Search the entries for lines that contain the word "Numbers", and report each one found.
■ ■ ■
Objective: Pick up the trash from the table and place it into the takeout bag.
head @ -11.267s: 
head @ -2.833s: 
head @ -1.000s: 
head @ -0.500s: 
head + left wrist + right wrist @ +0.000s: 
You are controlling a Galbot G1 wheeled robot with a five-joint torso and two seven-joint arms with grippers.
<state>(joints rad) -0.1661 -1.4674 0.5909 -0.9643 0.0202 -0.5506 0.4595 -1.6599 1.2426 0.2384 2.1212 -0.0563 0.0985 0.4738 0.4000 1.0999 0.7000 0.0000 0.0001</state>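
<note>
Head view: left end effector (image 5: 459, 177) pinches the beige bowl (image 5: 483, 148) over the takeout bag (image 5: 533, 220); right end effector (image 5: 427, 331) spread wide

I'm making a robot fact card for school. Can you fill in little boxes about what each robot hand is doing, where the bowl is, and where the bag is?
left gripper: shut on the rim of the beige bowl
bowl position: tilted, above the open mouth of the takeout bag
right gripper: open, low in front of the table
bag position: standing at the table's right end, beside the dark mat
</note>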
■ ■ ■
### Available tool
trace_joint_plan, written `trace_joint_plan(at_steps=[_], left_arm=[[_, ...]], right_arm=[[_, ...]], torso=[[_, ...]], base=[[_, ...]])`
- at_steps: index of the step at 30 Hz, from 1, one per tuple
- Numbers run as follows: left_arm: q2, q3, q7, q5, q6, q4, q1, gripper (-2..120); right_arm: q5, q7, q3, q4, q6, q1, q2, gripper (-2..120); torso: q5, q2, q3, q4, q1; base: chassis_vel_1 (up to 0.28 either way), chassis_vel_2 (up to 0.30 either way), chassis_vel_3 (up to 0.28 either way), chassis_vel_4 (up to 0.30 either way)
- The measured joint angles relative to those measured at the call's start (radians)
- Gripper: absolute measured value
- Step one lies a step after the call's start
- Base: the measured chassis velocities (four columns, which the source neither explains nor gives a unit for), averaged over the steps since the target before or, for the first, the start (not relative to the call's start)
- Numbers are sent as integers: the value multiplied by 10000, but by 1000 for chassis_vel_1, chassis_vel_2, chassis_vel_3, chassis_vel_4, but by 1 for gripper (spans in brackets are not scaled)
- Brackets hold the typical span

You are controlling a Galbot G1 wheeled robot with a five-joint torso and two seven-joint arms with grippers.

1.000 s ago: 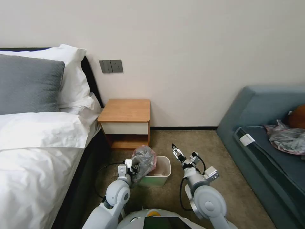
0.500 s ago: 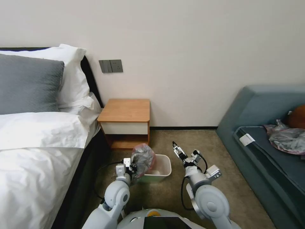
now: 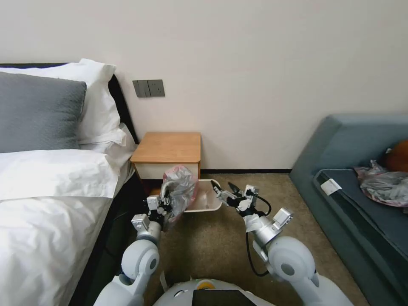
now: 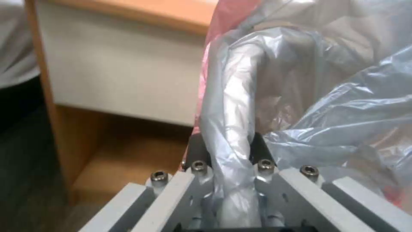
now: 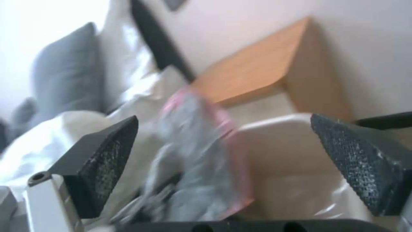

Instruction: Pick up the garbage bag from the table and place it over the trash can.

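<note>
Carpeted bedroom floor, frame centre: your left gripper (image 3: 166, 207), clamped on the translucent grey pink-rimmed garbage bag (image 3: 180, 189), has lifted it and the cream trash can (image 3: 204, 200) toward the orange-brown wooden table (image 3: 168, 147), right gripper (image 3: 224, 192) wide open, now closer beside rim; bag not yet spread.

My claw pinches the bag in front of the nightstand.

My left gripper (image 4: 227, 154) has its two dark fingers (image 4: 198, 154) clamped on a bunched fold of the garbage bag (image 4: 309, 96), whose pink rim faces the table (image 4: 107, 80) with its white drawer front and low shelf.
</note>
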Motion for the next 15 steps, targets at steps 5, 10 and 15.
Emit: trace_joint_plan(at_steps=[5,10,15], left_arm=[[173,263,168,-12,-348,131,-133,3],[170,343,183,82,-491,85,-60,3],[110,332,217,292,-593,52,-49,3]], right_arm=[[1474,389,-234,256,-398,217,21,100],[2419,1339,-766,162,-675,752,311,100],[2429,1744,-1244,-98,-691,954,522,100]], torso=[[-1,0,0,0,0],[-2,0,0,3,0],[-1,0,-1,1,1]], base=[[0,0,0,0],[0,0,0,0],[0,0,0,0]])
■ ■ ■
Exercise result -
- Numbers run as follows: left_arm: q2, q3, q7, q5, q6, q4, q1, gripper (-2..120); right_arm: q5, q7, q3, q4, q6, q1, q2, gripper (-2..120); torso: q5, q2, q3, q4, q1; base: chassis_vel_1 (up to 0.28 either way), chassis_vel_2 (up to 0.30 either way), chassis_vel_3 (up to 0.28 either way), chassis_vel_4 (up to 0.30 either way)
- Numbers are sent as integers: the value multiplied by 10000, but by 1000 for chassis_vel_1, chassis_vel_2, chassis_vel_3, chassis_vel_4, but by 1 for gripper (spans in brackets are not scaled)

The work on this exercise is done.